Concatenate another String object to the end of this string.

Convenience overload that appends the contents of another String object. This method delegates to concat(const char*) internally, extracting the C-string from the provided String.

The source string (str) is not modified and remains independent. Only the contents are copied, not ownership or allocator references.

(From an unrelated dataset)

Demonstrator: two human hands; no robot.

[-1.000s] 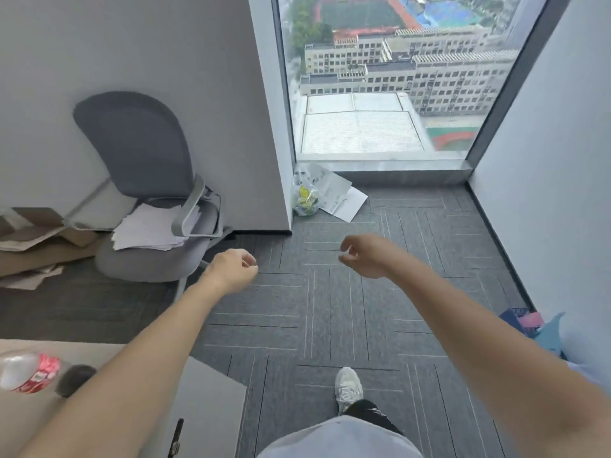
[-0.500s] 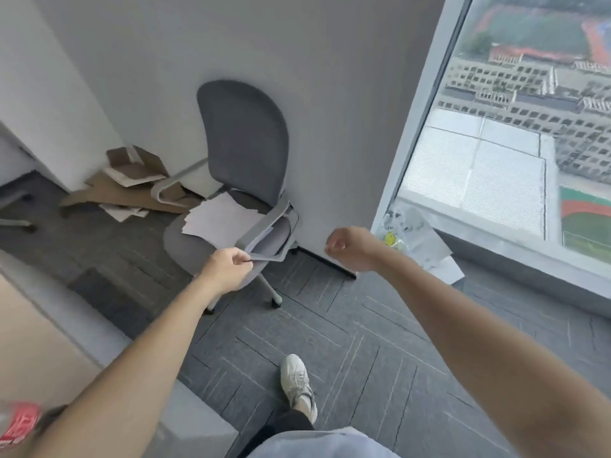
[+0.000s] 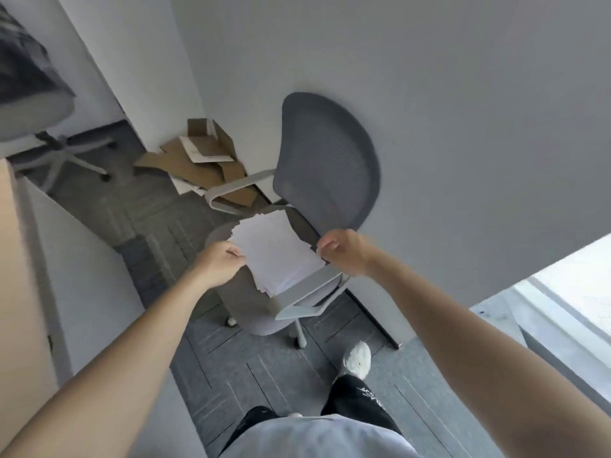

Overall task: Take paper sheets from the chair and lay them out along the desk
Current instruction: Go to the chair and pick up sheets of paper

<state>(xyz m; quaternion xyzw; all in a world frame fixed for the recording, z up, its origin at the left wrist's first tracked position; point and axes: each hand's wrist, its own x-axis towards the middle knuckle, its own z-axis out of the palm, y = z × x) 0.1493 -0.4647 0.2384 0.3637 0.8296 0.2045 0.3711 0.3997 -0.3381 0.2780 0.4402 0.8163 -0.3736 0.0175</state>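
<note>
A loose stack of white paper sheets (image 3: 277, 252) lies on the seat of a grey office chair (image 3: 327, 160) that stands against the wall. My left hand (image 3: 220, 264) is at the stack's left edge, thumb on top of the sheets and fingers curled at the edge. At the stack's right corner, my right hand (image 3: 345, 252) has its curled fingers against the paper, just above the chair's near armrest (image 3: 307, 289). The desk (image 3: 15, 276) shows as a tan top with a white side panel at the far left.
Flattened cardboard (image 3: 201, 160) lies on the floor behind the chair. A second chair (image 3: 49, 127) stands at the upper left. A window sill (image 3: 562, 312) runs along the right. My foot in a white shoe (image 3: 357, 358) stands on the grey carpet.
I have stepped up to the chair and turned left. Both hands moved from in front of the chair onto the two edges of the paper stack.
</note>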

cslt::HeapAllocator allocator;

auto r1 = cslt::String::init("Hello", 0, allocator);
auto r2 = cslt::String::init(" world", 0, allocator);

if (r1.hasValue() && r2.hasValue()) {
    cslt::UniquePtr<cslt::String, cslt::StringDeleter> str1(r1.value());
    cslt::UniquePtr<cslt::String, cslt::StringDeleter> str2(r2.value());
    
    // Concatenate String objects
    bool success = str1->concat(*str2);
    if (success) {
        std::cout << str1->c_str() << std::endl;  // "Hello world"
        std::cout << str2->c_str() << std::endl;  // " world" (unchanged)
    }
}
Error conditions:

Returns false if:

Thread safety:

Not thread-safe. External synchronization required for concurrent access to either string.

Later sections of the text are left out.